According to Rousseau, it is human nature to learn and desire. However, he also believed that it is human nature to be formed by one’s surroundings and therefore a person may risk being reliant on certain resources. On the other hand, Locke also believed that it is human nature to learn and desire, however, he believed that educators must channel that desire and learning through direct example and guidance for the child. This view is in contrast with Rousseau’s view because he believed that through example, a child would rely too much on others, therefore a child should learn through his natural desires rather than the desires of others.

Document 5 (page 74)

1. Why was the publication of the Encyclopedia a vital step in the philosophes’ hopes for reform?

The publication of the Encyclopedia is a vital step in the philosophes hopes for reform because it advocated freedom and liberty. It also advocates the history of mankind as a learning tool to refrain from making mistakes that have been made in the past.

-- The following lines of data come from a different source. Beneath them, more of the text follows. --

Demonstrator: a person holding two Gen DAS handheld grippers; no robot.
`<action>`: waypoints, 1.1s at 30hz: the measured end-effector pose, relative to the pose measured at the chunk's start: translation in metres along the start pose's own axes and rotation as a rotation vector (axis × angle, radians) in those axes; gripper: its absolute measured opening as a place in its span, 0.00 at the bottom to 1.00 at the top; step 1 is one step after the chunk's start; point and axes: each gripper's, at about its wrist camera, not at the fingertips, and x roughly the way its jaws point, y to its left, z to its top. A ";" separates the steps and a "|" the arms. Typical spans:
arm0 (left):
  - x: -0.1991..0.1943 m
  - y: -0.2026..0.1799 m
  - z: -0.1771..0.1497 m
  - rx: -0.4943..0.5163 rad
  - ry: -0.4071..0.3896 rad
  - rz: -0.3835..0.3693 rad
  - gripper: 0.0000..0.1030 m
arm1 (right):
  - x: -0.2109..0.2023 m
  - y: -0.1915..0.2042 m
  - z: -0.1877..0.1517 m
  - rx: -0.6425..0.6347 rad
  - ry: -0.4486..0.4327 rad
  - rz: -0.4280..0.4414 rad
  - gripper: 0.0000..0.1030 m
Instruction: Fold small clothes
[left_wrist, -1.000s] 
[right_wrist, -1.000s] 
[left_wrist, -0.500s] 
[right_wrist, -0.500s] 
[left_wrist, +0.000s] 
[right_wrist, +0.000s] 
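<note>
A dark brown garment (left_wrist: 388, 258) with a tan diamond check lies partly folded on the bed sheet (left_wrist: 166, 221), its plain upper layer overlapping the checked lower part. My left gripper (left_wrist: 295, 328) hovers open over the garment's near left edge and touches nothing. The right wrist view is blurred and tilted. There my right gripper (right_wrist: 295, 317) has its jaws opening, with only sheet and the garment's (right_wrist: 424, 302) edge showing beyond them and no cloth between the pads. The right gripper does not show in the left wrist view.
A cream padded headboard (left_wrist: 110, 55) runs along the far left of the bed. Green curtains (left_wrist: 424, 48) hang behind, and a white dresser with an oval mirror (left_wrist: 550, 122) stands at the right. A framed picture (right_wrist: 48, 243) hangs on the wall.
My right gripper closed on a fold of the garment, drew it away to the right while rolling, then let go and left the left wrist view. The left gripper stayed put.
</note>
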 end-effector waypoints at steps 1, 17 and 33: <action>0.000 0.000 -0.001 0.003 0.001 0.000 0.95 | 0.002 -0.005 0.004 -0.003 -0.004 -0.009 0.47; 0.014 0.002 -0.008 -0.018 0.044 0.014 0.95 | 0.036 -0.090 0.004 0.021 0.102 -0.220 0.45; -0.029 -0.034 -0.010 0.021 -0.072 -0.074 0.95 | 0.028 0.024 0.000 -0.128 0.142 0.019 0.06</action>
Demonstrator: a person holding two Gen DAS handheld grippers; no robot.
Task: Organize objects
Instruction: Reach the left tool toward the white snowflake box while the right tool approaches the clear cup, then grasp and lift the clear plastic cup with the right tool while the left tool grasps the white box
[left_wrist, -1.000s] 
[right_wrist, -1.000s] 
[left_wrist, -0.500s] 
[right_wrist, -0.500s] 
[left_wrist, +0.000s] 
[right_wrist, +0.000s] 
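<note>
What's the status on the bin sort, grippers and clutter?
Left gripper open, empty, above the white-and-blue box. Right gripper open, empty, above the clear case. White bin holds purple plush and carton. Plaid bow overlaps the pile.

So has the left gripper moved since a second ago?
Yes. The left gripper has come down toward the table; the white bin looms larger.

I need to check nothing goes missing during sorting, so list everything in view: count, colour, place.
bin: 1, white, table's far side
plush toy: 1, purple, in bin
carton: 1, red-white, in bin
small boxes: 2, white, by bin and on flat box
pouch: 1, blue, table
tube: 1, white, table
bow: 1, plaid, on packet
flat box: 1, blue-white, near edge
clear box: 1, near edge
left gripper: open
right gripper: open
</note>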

Lastly, the Encyclopedia also asserts that government should be at the people’s best interest and that in order for reform to occur, the people as well as officials should be enlightened. Through the publication of the Encyclopedia, the French philosophes hoped to spread the enlightened knowledge in order to spread reform and wisdom among free, liberated people.

2. To what extent were John Locke’s political ideals reflected in the Encyclopedia?

John Locke’s fundamental political idea that people should be free to think, feel and live as they please was reflected in the Encyclopedia. Locke asserted that it was the state’s obligation and responsibility to the people to preserve their natural rights. The Encyclopedia also emphasized the government’s right to preserve the liberty and rights of the people in order to maintain a happy and successful nation. Lastly, both Locke and the Encyclopedia emphasized the government’s need to acknowledge the people’s free will and their right to govern themselves by means of a representative government.

3. Why was freedom of the press of such significance to the enlightened philosophes?

Freedom of the press was significant to the enlightened philosophes because it allowed them to publish works that would spread their enlightened ideas to the people. This would therefore contribute to the spread of liberty and the reform of government. It would also constitute for the ultimate change in the quality of life in Europe.